Like it or not, you are trapped by your dependency infrastructure, and
you have your place in the value chain.  Most likely you would have a
very difficult time weathering a hacker attack that hit you, personally,
one-on-one along such lines.  Your phone bill comes delivered by UPS. 
Your credit cards are being used by people not yourself.  Your utilities
get shut off.  Your name shows up in a police database stating that you
are a cop killer.  The IRS gets a fake tax return where you declare your
drug profits.  Loans are taken out in your name, and not repaid.  Your
close connections (anyone you called on your phone, showing in the
Message Unit Detail) have the same done to them.  Look at the case
history of a journalist named Richard Sanza if you want to see how an
individual can be hung by his dependency-infrastructure short-and-curlies. 

I think you fail to understand how large scale societal pressures can
act in the small.  What created the flash-crowd riots post-King verdict
in Los Angeles? Why will any prosecuting attorney tell you that a case
is decided in the jury selection process? Larger groups are in no way
immune to hysterical crowd action (see the classic _Popular Delusions
and the Madness of Crowds_ [damn, lent it out, hope the title is
correct]); witness fads such as the Pet Rock or any New Age religion. 

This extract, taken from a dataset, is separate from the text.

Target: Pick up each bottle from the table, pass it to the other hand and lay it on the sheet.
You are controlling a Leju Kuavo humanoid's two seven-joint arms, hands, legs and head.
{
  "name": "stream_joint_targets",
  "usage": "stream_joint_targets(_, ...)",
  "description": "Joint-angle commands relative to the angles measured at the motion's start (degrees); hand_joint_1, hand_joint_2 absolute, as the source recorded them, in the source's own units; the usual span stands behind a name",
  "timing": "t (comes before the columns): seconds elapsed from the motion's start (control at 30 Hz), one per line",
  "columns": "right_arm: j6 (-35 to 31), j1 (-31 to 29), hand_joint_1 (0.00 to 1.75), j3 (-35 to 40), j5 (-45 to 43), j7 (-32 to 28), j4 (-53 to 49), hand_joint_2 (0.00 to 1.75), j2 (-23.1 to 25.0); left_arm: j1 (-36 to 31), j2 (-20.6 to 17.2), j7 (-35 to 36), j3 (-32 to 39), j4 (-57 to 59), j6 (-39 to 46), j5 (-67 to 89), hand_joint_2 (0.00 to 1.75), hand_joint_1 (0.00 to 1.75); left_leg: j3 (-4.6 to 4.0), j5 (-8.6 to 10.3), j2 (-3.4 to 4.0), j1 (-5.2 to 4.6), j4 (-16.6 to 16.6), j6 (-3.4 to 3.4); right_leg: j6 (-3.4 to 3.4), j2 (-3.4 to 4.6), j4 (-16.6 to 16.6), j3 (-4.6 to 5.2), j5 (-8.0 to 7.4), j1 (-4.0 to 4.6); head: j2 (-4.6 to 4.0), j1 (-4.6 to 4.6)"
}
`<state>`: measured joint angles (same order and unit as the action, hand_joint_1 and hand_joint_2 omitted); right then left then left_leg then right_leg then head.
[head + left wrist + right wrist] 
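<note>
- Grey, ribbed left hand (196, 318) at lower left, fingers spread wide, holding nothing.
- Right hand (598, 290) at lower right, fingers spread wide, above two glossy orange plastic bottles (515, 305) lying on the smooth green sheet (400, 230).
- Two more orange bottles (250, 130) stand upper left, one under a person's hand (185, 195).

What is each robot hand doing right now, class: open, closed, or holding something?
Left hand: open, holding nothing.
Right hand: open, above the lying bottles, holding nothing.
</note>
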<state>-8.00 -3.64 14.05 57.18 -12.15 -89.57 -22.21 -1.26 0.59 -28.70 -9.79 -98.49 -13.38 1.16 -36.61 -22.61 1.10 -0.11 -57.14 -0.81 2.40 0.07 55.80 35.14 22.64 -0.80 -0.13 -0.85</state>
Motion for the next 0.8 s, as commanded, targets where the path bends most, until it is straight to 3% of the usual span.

You also mention the 'Seven Samurai' example of the classic attrition
warfare model: give me your crops or we'll hurt/maim/kill you.  Or until
you hire some ronin to protect you.  You're rebuilding the basis of the
value chain.  An understanding of the infosphere and physical
environment, the material and informational value chains, gives you a
tool to understand what form of conflict works at what level.  That is
the point of building such a cognitive model. 

By the way, how do you handle the concept of nuclear war, where nobody
gets the crop in a lovely lose-lose mutually assured destruction game?

Dependency infrastructure attacks work just as well in the small as the
large--is there really much difference between the OPEC use of the oil
weapon as making certain that your competitors' suppliers don't sell to
them anymore (particularly effective in kanban/just-in-time supply
systems)? Is having satellite coverage of Iraq in the Gulf War terribly
different than having sniffers placed in all the routers that move net
traffic in your direction?

I vote for macro level discussions, punctuated with concrete, micro
level examples for clarity.  An understanding of the
motive/method/opportunity triad is critical for robust thought;
misunderstanding or discounting of 'fuzzier' concepts leads down a
twisty path, to places such as Viet Nam, or even the family argument.